• **Action item**: Look through the data below for the line with "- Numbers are", and transcribe it exactly together with each line after it up to and including the line with "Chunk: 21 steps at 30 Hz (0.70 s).". Give nothing else.

• **Records shown**:
[Start of section]

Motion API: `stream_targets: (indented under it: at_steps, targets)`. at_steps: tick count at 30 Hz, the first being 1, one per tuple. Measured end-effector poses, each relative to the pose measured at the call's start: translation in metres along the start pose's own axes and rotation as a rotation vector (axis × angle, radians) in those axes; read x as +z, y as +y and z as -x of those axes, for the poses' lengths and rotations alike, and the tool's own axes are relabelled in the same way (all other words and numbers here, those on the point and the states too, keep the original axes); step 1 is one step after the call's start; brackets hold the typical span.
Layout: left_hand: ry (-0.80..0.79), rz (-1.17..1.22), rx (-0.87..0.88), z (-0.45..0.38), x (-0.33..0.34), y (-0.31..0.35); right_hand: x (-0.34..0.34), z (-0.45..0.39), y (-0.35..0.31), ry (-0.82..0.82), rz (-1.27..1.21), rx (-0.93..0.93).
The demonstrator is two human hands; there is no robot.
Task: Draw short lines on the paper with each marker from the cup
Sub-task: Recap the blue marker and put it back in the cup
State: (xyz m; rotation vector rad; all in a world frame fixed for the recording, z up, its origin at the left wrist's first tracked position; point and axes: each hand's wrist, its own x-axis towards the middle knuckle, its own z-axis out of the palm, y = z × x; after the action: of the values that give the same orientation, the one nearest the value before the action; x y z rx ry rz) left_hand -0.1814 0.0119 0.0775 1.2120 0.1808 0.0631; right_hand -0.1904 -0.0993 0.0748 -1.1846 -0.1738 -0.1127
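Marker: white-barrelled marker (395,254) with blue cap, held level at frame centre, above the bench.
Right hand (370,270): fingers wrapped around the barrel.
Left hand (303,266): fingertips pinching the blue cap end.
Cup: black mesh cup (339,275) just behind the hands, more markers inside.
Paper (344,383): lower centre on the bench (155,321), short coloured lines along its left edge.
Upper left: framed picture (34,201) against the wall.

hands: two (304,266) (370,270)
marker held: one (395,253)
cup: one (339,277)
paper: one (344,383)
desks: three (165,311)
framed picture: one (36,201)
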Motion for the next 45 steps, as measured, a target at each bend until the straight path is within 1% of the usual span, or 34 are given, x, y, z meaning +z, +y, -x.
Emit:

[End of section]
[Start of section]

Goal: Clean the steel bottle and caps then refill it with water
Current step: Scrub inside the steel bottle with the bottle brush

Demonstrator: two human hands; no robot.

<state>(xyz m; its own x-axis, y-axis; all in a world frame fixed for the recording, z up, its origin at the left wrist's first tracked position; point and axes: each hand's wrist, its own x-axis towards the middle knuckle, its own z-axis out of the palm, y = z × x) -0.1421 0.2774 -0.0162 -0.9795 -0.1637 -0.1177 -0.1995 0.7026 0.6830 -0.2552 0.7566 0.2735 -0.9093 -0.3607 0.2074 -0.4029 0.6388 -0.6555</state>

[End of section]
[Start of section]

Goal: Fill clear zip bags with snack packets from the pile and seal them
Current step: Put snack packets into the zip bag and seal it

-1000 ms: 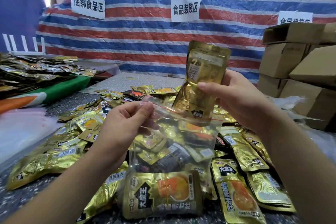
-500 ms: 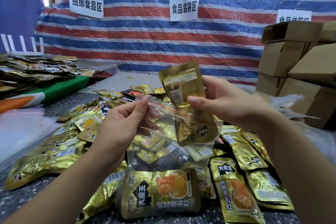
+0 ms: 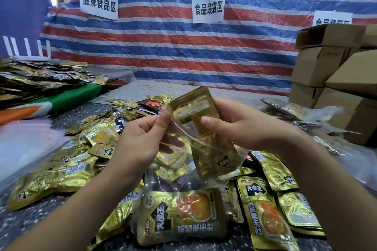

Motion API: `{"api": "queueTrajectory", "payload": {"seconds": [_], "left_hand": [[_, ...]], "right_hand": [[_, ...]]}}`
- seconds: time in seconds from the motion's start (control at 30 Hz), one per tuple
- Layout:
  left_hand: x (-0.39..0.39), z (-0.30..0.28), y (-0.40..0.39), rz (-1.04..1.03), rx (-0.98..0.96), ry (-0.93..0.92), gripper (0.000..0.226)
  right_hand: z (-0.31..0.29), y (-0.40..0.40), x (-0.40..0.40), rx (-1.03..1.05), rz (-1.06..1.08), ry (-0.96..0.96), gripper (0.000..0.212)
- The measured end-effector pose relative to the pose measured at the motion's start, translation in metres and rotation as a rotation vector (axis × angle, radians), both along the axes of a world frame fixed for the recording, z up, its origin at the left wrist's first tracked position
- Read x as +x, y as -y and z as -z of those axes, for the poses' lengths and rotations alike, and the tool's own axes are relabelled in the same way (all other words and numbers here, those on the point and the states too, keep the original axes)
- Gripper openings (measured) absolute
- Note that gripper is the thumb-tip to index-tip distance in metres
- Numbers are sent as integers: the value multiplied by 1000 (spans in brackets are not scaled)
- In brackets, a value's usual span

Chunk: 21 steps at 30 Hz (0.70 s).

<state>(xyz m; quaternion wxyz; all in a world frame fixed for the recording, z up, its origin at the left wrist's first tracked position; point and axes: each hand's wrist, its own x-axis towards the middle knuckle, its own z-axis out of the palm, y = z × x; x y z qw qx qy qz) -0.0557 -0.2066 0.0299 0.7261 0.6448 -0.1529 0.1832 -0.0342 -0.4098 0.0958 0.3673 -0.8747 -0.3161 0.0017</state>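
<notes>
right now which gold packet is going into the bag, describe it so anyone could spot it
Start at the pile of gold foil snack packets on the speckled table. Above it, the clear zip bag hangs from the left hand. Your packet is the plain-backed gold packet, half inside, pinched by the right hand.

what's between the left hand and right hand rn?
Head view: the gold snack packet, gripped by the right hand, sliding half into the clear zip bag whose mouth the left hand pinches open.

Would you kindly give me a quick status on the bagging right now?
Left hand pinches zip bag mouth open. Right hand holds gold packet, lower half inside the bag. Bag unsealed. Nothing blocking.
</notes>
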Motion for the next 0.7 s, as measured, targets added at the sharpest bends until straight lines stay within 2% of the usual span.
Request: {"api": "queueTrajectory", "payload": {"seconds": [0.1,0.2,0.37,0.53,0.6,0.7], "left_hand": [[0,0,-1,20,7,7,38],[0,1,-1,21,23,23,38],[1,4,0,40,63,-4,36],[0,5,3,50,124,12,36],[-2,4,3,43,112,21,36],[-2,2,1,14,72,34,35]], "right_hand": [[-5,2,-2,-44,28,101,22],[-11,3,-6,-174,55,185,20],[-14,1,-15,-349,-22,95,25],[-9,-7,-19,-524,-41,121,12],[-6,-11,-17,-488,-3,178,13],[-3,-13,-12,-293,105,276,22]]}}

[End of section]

• **Written solution**:
- Numbers are sent as integers: the value multiplied by 1000 (spans in brackets are not scaled)
- In brackets, a value's usual span

Chunk: 21 steps at 30 Hz (0.70 s).

No additional response is required.